> [Exercise]:
Could you transcribe the whole listing, keeping every line exactly the same?

> [Information shown]:
══════════════════════════════

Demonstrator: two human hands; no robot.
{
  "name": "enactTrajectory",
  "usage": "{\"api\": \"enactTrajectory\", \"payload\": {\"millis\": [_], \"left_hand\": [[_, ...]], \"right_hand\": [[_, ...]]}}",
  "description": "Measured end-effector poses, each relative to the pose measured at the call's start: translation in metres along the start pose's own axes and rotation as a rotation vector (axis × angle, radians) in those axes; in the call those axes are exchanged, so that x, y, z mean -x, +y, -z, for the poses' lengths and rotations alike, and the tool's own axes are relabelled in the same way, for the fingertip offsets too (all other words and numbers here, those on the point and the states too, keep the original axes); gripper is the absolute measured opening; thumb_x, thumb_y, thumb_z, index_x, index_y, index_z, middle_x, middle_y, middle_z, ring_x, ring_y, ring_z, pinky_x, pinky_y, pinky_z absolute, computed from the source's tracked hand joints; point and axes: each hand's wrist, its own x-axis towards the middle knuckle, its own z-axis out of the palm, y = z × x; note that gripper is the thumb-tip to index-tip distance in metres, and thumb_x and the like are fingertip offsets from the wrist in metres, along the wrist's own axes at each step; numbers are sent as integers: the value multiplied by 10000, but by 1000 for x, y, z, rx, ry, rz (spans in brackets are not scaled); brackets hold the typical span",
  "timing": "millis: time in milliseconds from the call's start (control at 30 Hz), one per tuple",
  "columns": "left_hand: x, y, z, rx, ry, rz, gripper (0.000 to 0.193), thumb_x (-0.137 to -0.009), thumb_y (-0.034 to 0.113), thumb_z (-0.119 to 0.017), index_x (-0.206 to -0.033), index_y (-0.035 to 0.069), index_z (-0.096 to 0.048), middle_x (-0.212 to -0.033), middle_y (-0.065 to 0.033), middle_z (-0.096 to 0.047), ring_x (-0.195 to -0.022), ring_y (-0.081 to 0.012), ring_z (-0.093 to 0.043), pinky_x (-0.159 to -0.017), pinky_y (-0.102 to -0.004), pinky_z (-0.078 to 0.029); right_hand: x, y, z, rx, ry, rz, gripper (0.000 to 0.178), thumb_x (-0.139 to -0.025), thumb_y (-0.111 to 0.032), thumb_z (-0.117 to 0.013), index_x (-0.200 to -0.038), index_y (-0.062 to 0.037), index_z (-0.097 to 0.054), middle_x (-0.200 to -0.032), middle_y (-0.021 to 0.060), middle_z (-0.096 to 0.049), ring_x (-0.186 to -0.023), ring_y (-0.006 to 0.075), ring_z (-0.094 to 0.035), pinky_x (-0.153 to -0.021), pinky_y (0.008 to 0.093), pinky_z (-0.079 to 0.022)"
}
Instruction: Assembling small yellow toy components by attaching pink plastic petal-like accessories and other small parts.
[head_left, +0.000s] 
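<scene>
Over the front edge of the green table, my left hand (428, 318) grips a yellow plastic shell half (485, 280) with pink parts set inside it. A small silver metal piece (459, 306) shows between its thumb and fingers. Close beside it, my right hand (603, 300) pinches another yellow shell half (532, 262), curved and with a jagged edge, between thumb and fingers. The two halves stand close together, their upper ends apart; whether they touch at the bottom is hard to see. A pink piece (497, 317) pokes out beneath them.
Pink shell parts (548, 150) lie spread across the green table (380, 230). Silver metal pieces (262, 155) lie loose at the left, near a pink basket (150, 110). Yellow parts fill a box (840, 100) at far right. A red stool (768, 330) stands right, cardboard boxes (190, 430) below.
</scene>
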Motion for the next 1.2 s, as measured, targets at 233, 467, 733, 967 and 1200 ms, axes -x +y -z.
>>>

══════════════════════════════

> [Exercise solution]:
Demonstrator: two human hands; no robot.
{
  "name": "enactTrajectory",
  "usage": "{\"api\": \"enactTrajectory\", \"payload\": {\"millis\": [_], \"left_hand\": [[_, ...]], \"right_hand\": [[_, ...]]}}",
  "description": "Measured end-effector poses, each relative to the pose measured at the call's start: translation in metres along the start pose's own axes and rotation as a rotation vector (axis × angle, radians) in those axes; in the call those axes are exchanged, so that x, y, z mean -x, +y, -z, for the poses' lengths and rotations alike, and the tool's own axes are relabelled in the same way, for the fingertip offsets too (all other words and numbers here, those on the point and the states too, keep the original axes); gripper is the absolute measured opening; thumb_x, thumb_y, thumb_z, index_x, index_y, index_z, middle_x, middle_y, middle_z, ring_x, ring_y, ring_z, pinky_x, pinky_y, pinky_z absolute, computed from the source's tracked hand joints; point and axes: each hand's wrist, its own x-axis towards the middle knuckle, its own z-axis out of the palm, y = z × x; note that gripper is the thumb-tip to index-tip distance in metres, and thumb_x and the like are fingertip offsets from the wrist in metres, along the wrist's own axes at each step; numbers are sent as integers: the value multiplied by 10000, but by 1000 for x, y, z, rx, ry, rz (spans in brackets are not scaled); brackets hold the typical span",
  "timing": "millis: time in milliseconds from the call's start (control at 30 Hz), one per tuple",
  "columns": "left_hand: x, y, z, rx, ry, rz, gripper (0.000 to 0.193), thumb_x (-0.137 to -0.009), thumb_y (-0.034 to 0.113), thumb_z (-0.119 to 0.017), index_x (-0.206 to -0.033), index_y (-0.035 to 0.069), index_z (-0.096 to 0.048), middle_x (-0.212 to -0.033), middle_y (-0.065 to 0.033), middle_z (-0.096 to 0.047), ring_x (-0.195 to -0.022), ring_y (-0.081 to 0.012), ring_z (-0.093 to 0.043), pinky_x (-0.159 to -0.017), pinky_y (-0.102 to -0.004), pinky_z (-0.078 to 0.029); right_hand: x, y, z, rx, ry, rz, gripper (0.000 to 0.178), thumb_x (-0.139 to -0.025), thumb_y (-0.111 to 0.032), thumb_z (-0.117 to 0.013), index_x (-0.200 to -0.038), index_y (-0.062 to 0.037), index_z (-0.097 to 0.054), middle_x (-0.200 to -0.032), middle_y (-0.021 to 0.060), middle_z (-0.096 to 0.049), ring_x (-0.186 to -0.023), ring_y (-0.006 to 0.075), ring_z (-0.094 to 0.035), pinky_x (-0.153 to -0.021), pinky_y (0.008 to 0.093), pinky_z (-0.079 to 0.022)"
}
Instruction: Assembling small yellow toy components by attaching pink plastic petal-like accessories and other small parts.
[head_left, +0.000s] 
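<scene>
Over the front edge of the green table, my left hand (428, 318) grips a yellow plastic shell half (485, 280) with pink parts set inside it. A small silver metal piece (459, 306) shows between its thumb and fingers. Close beside it, my right hand (603, 300) pinches another yellow shell half (532, 262), curved and with a jagged edge, between thumb and fingers. The two halves stand close together, their upper ends apart; whether they touch at the bottom is hard to see. A pink piece (497, 317) pokes out beneath them.
Pink shell parts (548, 150) lie spread across the green table (380, 230). Silver metal pieces (262, 155) lie loose at the left, near a pink basket (150, 110). Yellow parts fill a box (840, 100) at far right. A red stool (768, 330) stands right, cardboard boxes (190, 430) below.
</scene>
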Motion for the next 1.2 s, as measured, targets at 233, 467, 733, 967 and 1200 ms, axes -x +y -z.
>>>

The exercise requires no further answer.